#### Exercise requirements
Apart from the images, the entire listing below must be restated word for word.

#### Provided data
▬▬▬▬▬▬▬▬▬▬

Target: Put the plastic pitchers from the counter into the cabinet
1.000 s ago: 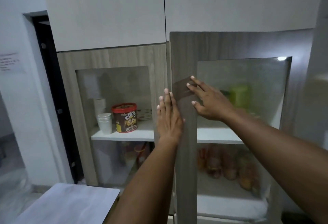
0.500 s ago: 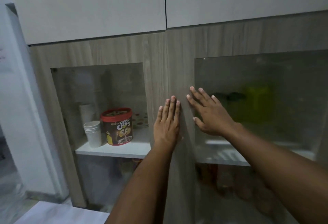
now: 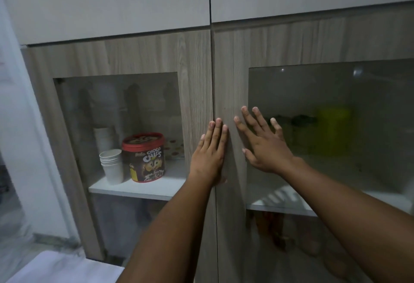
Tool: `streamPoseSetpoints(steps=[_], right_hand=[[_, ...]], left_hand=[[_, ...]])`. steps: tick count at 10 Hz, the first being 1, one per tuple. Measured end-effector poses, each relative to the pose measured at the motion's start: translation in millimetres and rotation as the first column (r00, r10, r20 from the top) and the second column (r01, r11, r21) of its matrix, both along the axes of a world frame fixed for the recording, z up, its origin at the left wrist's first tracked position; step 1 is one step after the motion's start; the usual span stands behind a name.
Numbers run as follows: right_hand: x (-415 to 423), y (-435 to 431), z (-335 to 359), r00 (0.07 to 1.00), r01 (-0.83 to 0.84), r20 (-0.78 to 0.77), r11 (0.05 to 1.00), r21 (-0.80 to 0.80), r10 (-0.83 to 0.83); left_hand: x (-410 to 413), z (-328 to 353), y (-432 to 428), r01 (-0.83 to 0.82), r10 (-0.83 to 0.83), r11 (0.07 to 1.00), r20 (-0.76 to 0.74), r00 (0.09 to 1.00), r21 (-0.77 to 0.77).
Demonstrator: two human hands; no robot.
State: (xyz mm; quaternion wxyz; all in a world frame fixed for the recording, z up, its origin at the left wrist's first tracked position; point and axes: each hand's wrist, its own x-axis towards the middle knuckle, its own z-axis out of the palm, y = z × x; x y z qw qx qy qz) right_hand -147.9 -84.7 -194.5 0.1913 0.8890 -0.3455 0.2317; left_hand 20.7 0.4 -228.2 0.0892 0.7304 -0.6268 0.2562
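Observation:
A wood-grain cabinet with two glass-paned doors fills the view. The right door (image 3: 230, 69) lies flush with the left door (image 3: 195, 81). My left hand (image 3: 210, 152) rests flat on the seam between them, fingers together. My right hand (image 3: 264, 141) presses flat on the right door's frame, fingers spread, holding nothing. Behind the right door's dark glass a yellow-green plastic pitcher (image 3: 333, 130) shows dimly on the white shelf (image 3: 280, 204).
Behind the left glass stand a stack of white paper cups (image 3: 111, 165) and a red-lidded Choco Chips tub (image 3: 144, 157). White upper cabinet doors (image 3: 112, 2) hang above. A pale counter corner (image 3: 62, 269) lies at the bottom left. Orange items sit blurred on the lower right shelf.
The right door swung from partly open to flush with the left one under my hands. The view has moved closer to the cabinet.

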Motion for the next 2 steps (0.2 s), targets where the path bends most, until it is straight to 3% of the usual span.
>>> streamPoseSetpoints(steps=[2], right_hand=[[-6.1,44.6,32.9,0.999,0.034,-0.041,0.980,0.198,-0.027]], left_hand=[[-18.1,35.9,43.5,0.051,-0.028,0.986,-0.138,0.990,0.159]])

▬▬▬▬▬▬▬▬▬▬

#### Final answer
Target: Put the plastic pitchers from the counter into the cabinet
1.000 s ago: 
0.500 s ago: 
now: 
Tool: `streamPoseSetpoints(steps=[_], right_hand=[[_, ...]], left_hand=[[_, ...]])`. steps: tick count at 10 Hz, the first being 1, one per tuple. Measured end-effector poses, each relative to the pose measured at the motion's start: translation in millimetres and rotation as the first column (r00, r10, r20 from the top) and the second column (r01, r11, r21) of its matrix, both along the axes of a world frame fixed for the recording, z up, its origin at the left wrist's first tracked position; step 1 is one step after the motion's start; the usual span stands behind a name.
Numbers run as follows: right_hand: x (-415 to 423), y (-435 to 431), z (-335 to 359), r00 (0.07 to 1.00), r01 (-0.83 to 0.84), r20 (-0.78 to 0.77), r11 (0.05 to 1.00), r21 (-0.80 to 0.80), r10 (-0.83 to 0.83); left_hand: x (-410 to 413), z (-328 to 353), y (-432 to 428), r01 (-0.83 to 0.82), r10 (-0.83 to 0.83), r11 (0.07 to 1.00), r20 (-0.76 to 0.74), r00 (0.09 to 1.00), r21 (-0.77 to 0.77).
Demonstrator: two human hands; no robot.
State: (xyz mm; quaternion wxyz; all in a world frame fixed for the recording, z up, its origin at the left wrist's first tracked position; point and axes: each hand's wrist, its own x-axis towards the middle knuckle, its own z-axis out of the palm, y = z × x; x y z qw qx qy qz) right_hand -147.9 -84.7 -194.5 0.1913 0.8890 -0.3455 0.2317; left_hand 20.7 0.4 -228.2 0.0892 0.7304 -0.6268 0.2562
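Observation:
A wood-grain cabinet with two glass-paned doors fills the view. The right door (image 3: 230, 69) lies flush with the left door (image 3: 195, 81). My left hand (image 3: 210, 152) rests flat on the seam between them, fingers together. My right hand (image 3: 264, 141) presses flat on the right door's frame, fingers spread, holding nothing. Behind the right door's dark glass a yellow-green plastic pitcher (image 3: 333, 130) shows dimly on the white shelf (image 3: 280, 204).
Behind the left glass stand a stack of white paper cups (image 3: 111, 165) and a red-lidded Choco Chips tub (image 3: 144, 157). White upper cabinet doors (image 3: 112, 2) hang above. A pale counter corner (image 3: 62, 269) lies at the bottom left. Orange items sit blurred on the lower right shelf.
The right door swung from partly open to flush with the left one under my hands. The view has moved closer to the cabinet.
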
Motion for the next 2 steps (0.2 s), targets where the path bends most, until it is straight to 3% of the usual span.
>>> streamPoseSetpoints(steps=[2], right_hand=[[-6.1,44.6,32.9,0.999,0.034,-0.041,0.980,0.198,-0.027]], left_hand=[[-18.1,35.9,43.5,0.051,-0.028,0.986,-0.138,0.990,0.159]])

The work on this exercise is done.